* **BRIEF**:
Print every line of the data word for word.

(Records drawn from a dataset)
──────────
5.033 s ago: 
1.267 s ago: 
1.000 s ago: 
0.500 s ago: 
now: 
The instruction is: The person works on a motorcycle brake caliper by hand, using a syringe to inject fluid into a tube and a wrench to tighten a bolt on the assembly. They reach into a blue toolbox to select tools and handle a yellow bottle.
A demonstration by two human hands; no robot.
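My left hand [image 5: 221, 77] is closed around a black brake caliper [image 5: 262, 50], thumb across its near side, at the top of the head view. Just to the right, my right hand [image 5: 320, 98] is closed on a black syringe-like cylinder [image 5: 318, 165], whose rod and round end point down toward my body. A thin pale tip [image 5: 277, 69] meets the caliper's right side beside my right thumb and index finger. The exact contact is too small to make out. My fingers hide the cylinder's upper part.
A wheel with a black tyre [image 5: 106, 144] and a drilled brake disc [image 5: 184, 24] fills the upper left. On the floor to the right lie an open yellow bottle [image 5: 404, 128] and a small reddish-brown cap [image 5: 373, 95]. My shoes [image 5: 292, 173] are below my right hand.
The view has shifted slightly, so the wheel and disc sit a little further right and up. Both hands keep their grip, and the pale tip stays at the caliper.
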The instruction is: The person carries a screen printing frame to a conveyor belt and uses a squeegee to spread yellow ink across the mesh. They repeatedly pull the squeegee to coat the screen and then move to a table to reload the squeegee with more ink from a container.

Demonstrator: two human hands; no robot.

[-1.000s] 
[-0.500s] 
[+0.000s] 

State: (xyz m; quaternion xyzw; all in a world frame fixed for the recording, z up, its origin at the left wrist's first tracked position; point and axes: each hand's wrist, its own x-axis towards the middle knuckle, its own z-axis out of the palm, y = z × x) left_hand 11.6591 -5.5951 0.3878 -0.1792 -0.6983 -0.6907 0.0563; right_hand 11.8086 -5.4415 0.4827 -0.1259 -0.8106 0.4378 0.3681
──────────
* **RESULT OF THE TASK**:
5.033 s ago: 
1.267 s ago: 
1.000 s ago: 
0.500 s ago: 
now: 
The instruction is: The person works on a motorcycle brake caliper by hand, using a syringe to inject fluid into a tube and a wrench to tighten a bolt on the assembly. They reach into a blue toolbox to select tools and handle a yellow bottle.
A demonstration by two human hands; no robot.
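My left hand [image 5: 221, 77] is closed around a black brake caliper [image 5: 262, 50], thumb across its near side, at the top of the head view. Just to the right, my right hand [image 5: 320, 98] is closed on a black syringe-like cylinder [image 5: 318, 165], whose rod and round end point down toward my body. A thin pale tip [image 5: 277, 69] meets the caliper's right side beside my right thumb and index finger. The exact contact is too small to make out. My fingers hide the cylinder's upper part.
A wheel with a black tyre [image 5: 106, 144] and a drilled brake disc [image 5: 184, 24] fills the upper left. On the floor to the right lie an open yellow bottle [image 5: 404, 128] and a small reddish-brown cap [image 5: 373, 95]. My shoes [image 5: 292, 173] are below my right hand.
The view has shifted slightly, so the wheel and disc sit a little further right and up. Both hands keep their grip, and the pale tip stays at the caliper.
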The instruction is: The person carries a screen printing frame to a conveyor belt and uses a squeegee to spread yellow ink across the mesh. They repeatedly pull the squeegee to coat the screen and then move to a table to reload the squeegee with more ink from a container.

Demonstrator: two human hands; no robot.

[-1.000s] 
[-0.500s] 
[+0.000s] 

State: (xyz m; quaternion xyzw; all in a world frame fixed for the recording, z up, its origin at the left wrist's first tracked position; point and axes: each hand's wrist, its own x-axis towards the middle knuckle, its own z-axis out of the palm, y = z × x) left_hand 11.6591 -5.5951 0.3878 -0.1792 -0.6983 -0.6907 0.0563; right_hand 11.8086 -5.4415 0.4827 -0.1259 -0.8106 0.4378 0.3681

Nothing further is required for this answer.